この改正法は、行政手続きの簡素化とデジタル化の推進を柱とし、権利の保護にとどまらず、知的財産の活用と商業化へと施策の幅を広げた点で、重要な転換点となっています。
特許・商標・意匠の審査期間の短縮、迅速審査制度の導入、デジタル分野での保護対象の拡大に加え、人工知能、いわゆるAIに関する問題が法律に初めて明示されました。環太平洋パートナーシップに関する包括的及び先進的な協定、いわゆるCPTPPや、ベトナム・EU自由貿易協定など、新世代の通商協定が求める水準への対応も、今回の改正の重要な柱となっています。
商工省知的財産局のグエン・ホアン・ザン副局長は、改正法の民事措置に関して、次のように説明しています。
(テープ)
「改正知的財産法では、民事上の新たな措置が設けられました。インターネット上に侵害コンテンツが確認された場合、裁判所が削除・非表示・アクセス遮断を命じることができるようになります。
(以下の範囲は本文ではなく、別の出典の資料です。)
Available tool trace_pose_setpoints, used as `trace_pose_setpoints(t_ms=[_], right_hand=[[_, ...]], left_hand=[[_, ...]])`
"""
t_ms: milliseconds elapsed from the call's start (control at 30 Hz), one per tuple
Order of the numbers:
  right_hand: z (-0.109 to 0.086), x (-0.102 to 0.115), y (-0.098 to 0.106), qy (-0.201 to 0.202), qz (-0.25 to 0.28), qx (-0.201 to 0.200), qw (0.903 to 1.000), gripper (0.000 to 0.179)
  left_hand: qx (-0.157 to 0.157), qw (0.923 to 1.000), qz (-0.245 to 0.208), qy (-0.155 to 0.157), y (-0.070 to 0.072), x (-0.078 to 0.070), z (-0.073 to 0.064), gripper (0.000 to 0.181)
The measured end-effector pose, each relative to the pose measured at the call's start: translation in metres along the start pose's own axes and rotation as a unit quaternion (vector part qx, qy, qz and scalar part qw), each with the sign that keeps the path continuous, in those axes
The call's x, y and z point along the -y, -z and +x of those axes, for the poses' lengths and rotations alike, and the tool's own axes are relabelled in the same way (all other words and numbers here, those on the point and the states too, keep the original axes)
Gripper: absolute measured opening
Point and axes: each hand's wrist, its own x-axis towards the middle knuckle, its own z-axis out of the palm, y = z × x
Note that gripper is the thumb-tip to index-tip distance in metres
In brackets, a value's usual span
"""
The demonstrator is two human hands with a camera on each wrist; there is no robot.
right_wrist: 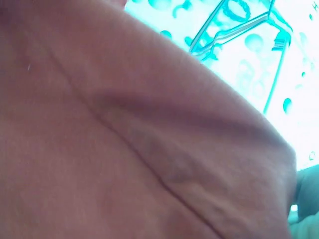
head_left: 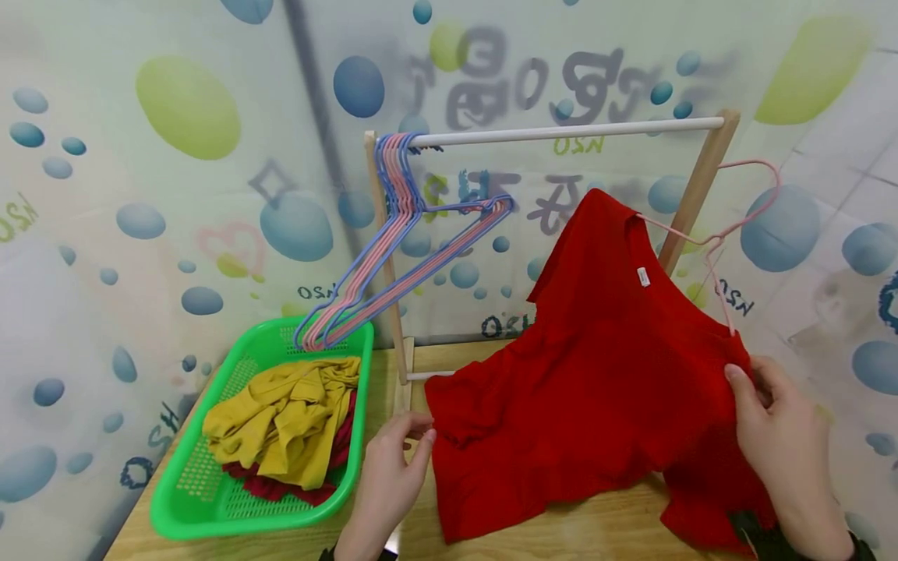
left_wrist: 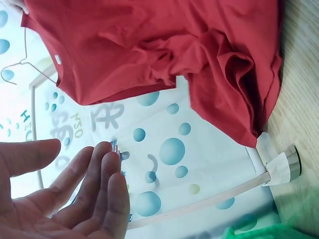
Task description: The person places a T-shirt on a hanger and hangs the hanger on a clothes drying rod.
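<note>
A red short-sleeved shirt [head_left: 596, 374] spreads across the right half of the head view, its lower part on the table. A pink hanger [head_left: 777, 185] sits in its neck opening, hook pointing up to the right. My right hand [head_left: 789, 436] pinches the shirt at the right shoulder, near the hanger's end. By the left sleeve is my left hand [head_left: 393, 467]; in the left wrist view its fingers [left_wrist: 94, 169] are extended and apart from the fabric. Red cloth [right_wrist: 124, 129] fills most of the right wrist view, hiding the right fingers.
A rack with a white rail [head_left: 561, 134] and wooden posts stands behind the shirt. Several blue and pink hangers [head_left: 400, 187] hang at its left end. To the left, a green basket [head_left: 164, 499] holds yellow clothing [head_left: 288, 421] over dark red clothing [head_left: 281, 488].
</note>
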Motion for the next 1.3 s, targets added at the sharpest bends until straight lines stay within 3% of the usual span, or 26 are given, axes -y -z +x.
trace_pose_setpoints(t_ms=[200, 467, 733, 933, 1100, 1300], right_hand=[[0.012, 0.006, -0.005, 0.022, 0.021, -0.058, 0.9979, 0.037], [0.036, 0.011, -0.005, 0.053, 0.051, -0.106, 0.9917, 0.038], [0.058, 0.022, 0.000, 0.087, 0.076, -0.164, 0.9797, 0.037], [0.072, 0.026, 0.013, 0.112, 0.028, -0.199, 0.9731, 0.039], [0.078, 0.028, 0.023, 0.135, 0.006, -0.209, 0.9685, 0.041], [0.079, 0.034, 0.019, 0.151, 0.000, -0.186, 0.9707, 0.037]], left_hand=[[0.005, 1.0000, 0.002, 0.002, 0.000, 0.001, 0.000, 0.008], [0.005, 1.0000, 0.004, 0.005, -0.001, 0.002, 0.000, 0.008], [0.007, 0.9999, 0.003, 0.009, -0.001, 0.002, 0.001, 0.008], [0.015, 0.9997, 0.001, 0.019, 0.000, 0.001, 0.002, 0.008], [0.019, 0.9995, 0.005, 0.024, 0.000, 0.001, 0.003, 0.008], [0.020, 0.9995, 0.005, 0.024, 0.000, 0.002, 0.003, 0.008]])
また、侵害行為に関わるアカウントやウェブサイト、アプリなどへのアクセスを、緊急措置として迅速に遮断できる仕組みも新たに導入されています」

制度整備と並んで、執行面での強化も進んでいます。今年2月、首相は知的財産権執行の強化を求める指令に署名しました。この指令は、省庁間の連携強化と市場管理の厳格化を求めるとともに、行政処分と刑事手続きの両面で侵害行為に対処するよう、関係機関に指示しています。
知的財産局のレ・フイ・アン副局長は、執行の重要性について次のように強調しています。
(テープ)
「いくら権利の登録をしっかり行っても、現場での執行が伴わなければ、知的財産の価値は守れません。侵害を防ぎ、違反に厳正に対処することこそが、技術革新を後押しし、公正なビジネス環境をつくる基盤になるのです。」
こうした取り組みの成果は、数字にも表れています。2021年から2025年の5年間で、ベトナムは工業所有権の出願を42万3,000件以上受理し、25万5,000件以上の登録証を発行しました。いずれも前の5年間を大きく上回る数字です。また、国内からの特許出願数が年々増加していることは、ベトナム企業や研究者の間で、独自の技術開発とその権利化への意識が高まっていることを示しています。
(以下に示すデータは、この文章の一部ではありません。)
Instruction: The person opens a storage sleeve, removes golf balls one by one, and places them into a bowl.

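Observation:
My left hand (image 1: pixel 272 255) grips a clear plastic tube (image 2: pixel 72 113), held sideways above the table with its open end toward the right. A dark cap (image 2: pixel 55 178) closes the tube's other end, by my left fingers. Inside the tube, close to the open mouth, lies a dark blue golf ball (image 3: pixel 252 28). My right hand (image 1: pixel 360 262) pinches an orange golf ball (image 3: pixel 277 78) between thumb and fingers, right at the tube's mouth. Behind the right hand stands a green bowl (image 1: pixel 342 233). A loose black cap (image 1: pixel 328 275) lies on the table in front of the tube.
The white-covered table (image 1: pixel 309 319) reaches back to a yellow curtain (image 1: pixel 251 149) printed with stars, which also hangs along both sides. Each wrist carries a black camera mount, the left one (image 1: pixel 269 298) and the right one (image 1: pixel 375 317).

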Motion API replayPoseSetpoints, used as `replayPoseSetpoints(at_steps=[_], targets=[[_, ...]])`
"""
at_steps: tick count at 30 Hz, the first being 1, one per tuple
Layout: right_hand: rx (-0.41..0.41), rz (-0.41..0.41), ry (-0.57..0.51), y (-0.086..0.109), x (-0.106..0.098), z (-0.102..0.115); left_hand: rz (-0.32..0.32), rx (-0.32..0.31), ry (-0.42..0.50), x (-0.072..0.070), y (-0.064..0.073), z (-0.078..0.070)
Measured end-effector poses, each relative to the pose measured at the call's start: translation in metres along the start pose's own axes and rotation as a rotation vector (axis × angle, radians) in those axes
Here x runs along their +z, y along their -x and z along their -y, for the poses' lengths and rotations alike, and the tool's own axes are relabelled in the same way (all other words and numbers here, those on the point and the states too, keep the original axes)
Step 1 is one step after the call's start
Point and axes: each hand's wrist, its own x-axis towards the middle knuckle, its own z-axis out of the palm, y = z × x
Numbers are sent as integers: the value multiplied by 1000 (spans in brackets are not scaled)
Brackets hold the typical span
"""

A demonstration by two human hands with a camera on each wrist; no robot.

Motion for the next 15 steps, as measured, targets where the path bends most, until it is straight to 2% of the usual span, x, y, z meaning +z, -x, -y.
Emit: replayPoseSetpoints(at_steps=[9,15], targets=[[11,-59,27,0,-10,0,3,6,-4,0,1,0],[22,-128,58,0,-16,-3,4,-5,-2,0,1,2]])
国際的な評価という面でも、ベトナムは東南アジア地域において、知的財産分野の改革速度が速い国の一つとして認知されています。世界知的所有権機関や世界貿易機関、さらにASEANなどの多国間の枠組みを通じた協力にも積極的に参加し、制度の国際標準への調和を着実に進めています。
グローバルな競争が激しさを増し、デジタル経済が急速に発展する中、ベトナムの知的財産分野における改革は、国際統合の要件を満たすだけでなく、イノベーションを促し、持続可能な経済成長を支える土台を着実に築くものとなっています。